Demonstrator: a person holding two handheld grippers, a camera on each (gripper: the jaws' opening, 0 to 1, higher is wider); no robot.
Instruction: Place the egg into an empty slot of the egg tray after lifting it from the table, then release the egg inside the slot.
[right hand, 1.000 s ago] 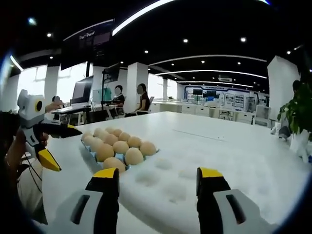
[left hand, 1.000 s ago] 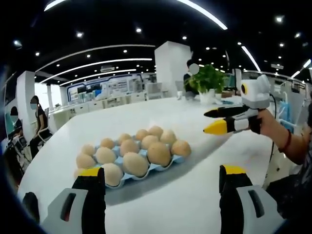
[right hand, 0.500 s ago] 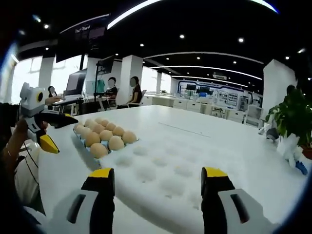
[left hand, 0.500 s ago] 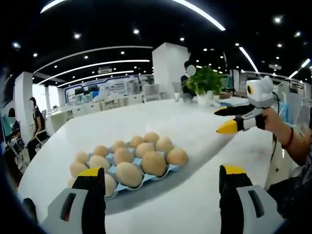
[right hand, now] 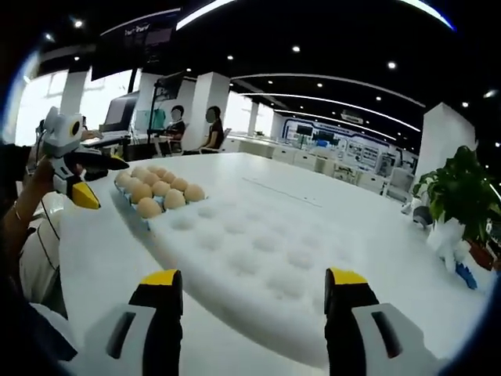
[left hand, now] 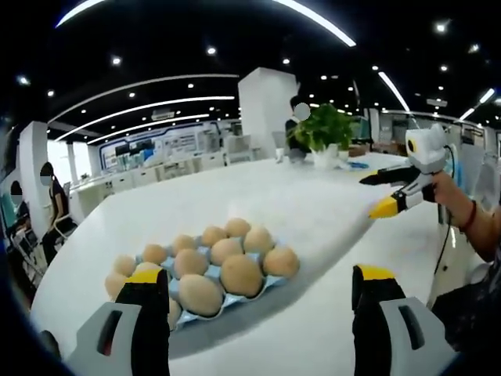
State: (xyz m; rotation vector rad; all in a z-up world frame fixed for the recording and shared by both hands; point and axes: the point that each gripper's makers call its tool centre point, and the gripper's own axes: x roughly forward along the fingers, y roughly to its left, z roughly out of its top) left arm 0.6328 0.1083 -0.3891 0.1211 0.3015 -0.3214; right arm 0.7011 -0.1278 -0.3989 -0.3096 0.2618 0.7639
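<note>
In the left gripper view, the left gripper (left hand: 262, 313) stood with its jaws wide apart and nothing between them, above the white table (left hand: 313, 211). The blue egg tray (left hand: 205, 270) lay just ahead, with brown eggs (left hand: 241, 274) in it; I could not find a free slot from this side. The right gripper (left hand: 399, 192) hovered at the far right, jaws parted and empty.

In the right gripper view, the right gripper (right hand: 252, 313) was also open over a white dimpled sheet (right hand: 258, 254). The egg tray (right hand: 149, 192) sat beyond the sheet, near the left gripper (right hand: 74, 176). A loose egg on the table I could not make out.

An egg is probably light, smooth and fragile, so the jaws should close gently across its middle.
</note>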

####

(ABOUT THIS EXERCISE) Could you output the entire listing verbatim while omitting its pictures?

(SOLUTION FOR THIS EXERCISE)
Demonstrator: a person holding two handheld grippers, a camera on each (gripper: the jaws' opening, 0 to 1, higher is wider); no robot.
Instruction: Place the egg into an empty slot of the egg tray after lifting it from the table, then release the egg inside the slot.
[right hand, 1.000 s ago] 
[left hand, 1.000 s ago] 
[right hand, 0.500 s ago] 
[left hand, 0.500 s ago] 
[right hand, now] 
[left hand, now] 
State: (xyz m; rotation vector rad; all in a z-up world frame fixed for the recording and shared by both hands; point and axes: the point that each gripper's makers call its tool centre point, and the gripper's own axes: x roughly forward along the fingers, y roughly to its left, z roughly out of its top) left arm 0.6328 0.1083 -0.3891 0.1211 0.3015 -0.3214; right arm 0.7011 -0.1278 -0.3989 -0.3096 0.2618 0.7639
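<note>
In the left gripper view, the left gripper (left hand: 262, 313) stood with its jaws wide apart and nothing between them, above the white table (left hand: 313, 211). The blue egg tray (left hand: 205, 270) lay just ahead, with brown eggs (left hand: 241, 274) in it; I could not find a free slot from this side. The right gripper (left hand: 399, 192) hovered at the far right, jaws parted and empty.

In the right gripper view, the right gripper (right hand: 252, 313) was also open over a white dimpled sheet (right hand: 258, 254). The egg tray (right hand: 149, 192) sat beyond the sheet, near the left gripper (right hand: 74, 176). A loose egg on the table I could not make out.

An egg is probably light, smooth and fragile, so the jaws should close gently across its middle.
</note>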

There is no more output for this exercise.